Biographical details
- Born: March 4, 1923 Blackfoot, Idaho, U.S.
- Died: January 14, 2004 (aged 80) Sacramento, California, U.S.

Playing career

Football
- 1946–1948: Vermont
- Position: Wide receiver

Coaching career (HC unless noted)

Football
- 1950–1951: Bates (assistant)
- 1952–1954: Wesleyan (assistant)
- 1955–1958: Sacramento State (assistant)
- 1960–1969: Sacramento State (assistant)

Men's basketball
- 1950–1952: Bates

Wrestling
- 1952–1954: Wesleyan
- 1970–1983: Sacramento State

Boxing
- 1955–1959: Sacramento State

= Hank Elespuru =

American athlete, coach, and official (1923–2004)

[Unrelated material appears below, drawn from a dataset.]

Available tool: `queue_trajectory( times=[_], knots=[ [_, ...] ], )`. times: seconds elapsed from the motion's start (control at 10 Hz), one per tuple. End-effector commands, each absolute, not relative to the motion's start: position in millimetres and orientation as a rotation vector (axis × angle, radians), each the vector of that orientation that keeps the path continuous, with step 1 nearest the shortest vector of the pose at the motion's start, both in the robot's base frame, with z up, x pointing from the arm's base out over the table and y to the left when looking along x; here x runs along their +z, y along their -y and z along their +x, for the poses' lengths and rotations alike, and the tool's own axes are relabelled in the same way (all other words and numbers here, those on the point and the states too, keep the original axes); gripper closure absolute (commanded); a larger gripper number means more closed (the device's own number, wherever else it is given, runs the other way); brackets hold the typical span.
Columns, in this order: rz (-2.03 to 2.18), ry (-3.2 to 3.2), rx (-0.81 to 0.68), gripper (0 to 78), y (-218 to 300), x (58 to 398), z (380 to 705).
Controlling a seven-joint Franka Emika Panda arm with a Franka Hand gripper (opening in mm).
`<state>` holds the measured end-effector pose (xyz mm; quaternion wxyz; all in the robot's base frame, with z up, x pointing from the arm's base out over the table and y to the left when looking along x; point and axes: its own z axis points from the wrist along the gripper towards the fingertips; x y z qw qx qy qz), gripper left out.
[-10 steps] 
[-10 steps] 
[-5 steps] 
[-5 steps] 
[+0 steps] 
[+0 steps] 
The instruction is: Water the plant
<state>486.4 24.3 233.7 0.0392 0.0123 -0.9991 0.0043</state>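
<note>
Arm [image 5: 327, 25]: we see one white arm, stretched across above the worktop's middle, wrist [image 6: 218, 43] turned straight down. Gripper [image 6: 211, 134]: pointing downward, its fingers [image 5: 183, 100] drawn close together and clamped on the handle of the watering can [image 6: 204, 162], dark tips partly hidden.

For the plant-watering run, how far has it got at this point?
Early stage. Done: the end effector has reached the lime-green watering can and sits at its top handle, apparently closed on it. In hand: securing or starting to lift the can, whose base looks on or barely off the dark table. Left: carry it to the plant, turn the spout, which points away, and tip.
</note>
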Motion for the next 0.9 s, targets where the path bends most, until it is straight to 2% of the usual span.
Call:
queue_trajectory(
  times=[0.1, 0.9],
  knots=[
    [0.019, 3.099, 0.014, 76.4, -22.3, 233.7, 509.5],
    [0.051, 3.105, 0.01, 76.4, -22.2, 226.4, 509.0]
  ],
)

Henry Elespuru (March 4, 1923 – January 14, 2004) was an American athlete, coach, and official who was the head boxing and wrestling coach at Sacramento State University and the referee for over 40 championship boxing matches.

==Early life==
Elespuru was born on March 4, 1923, in Blackfoot, Idaho. He grew up in Great Falls, Montana and attended Great Falls High School, where he lettered in football, baseball, basketball, and track. He also wrestled and boxed outside of school. He continued his education at the University of Montana, where he played football and basketball.

During World War II, Elespuru served in the United States Navy. He played football and basketball at the Bainbridge Naval Base. From 1943 to 1945, he was a physical education instructor and assistant track and basketball coach at the Navy school at Columbia University. He then served as director of physical education and basketball coach for the Stevens Institute of Technology V-12 Navy College Training Program. After the war, he resumed his education at the University of Vermont, where he was a wide receiver on the Vermont Catamounts football team and an outfielder on the school's baseball team. He graduated in 1949 and worked towards as master's degree at Columbia.

==Coaching==
In 1950, Elespuru became the head basketball coach and assistant football coach at Bates College. Over two seasons, he compiled an overall record of 7–37. In 1952, he became the head wrestling coach and football line coach at Wesleyan University.

In 1955, Elespuru moved to Sacramento State University, where he was an assistant football and track coach and established the school's boxing program. Under his leadership, the Hornets became one of the top boxing programs in the country. Jim Flood won individual championships in 1957 and 1958 and Terry Smith won the 156-pound weight class title in 1959. The following year, the Sacramento State discontinued boxing following the death of Wisconsin boxer Charlie Mohr. From 1970 to 1983, he coached Sacramento State's wrestling team, during which time he developed fourteen All-Americans.

==Officiating==
Elespuru began officiating amateur bouts in 1961 and professional fights in 1968. He was a referee or judge for over 40 world title fights, including Salvador Sánchez vs. Wilfredo Gómez, Jeff Fenech vs. Carlos Zárate, Zárate vs. Alberto Dávila, Lloyd Honeyghan vs. Jorge Vaca, Julio Cesar Chavez vs. Roger Mayweather, David Tua vs. Ike Ibeabuchi, John John Molina vs. Tony Lopez, Yaqui López vs. Carlos De Leon. He also refereed George Foreman's comeback fight against Steve Zouski.

==Personal life==
Elespuru died on January 14, 2004 in Sacramento, California. He was survived by his wife and two children.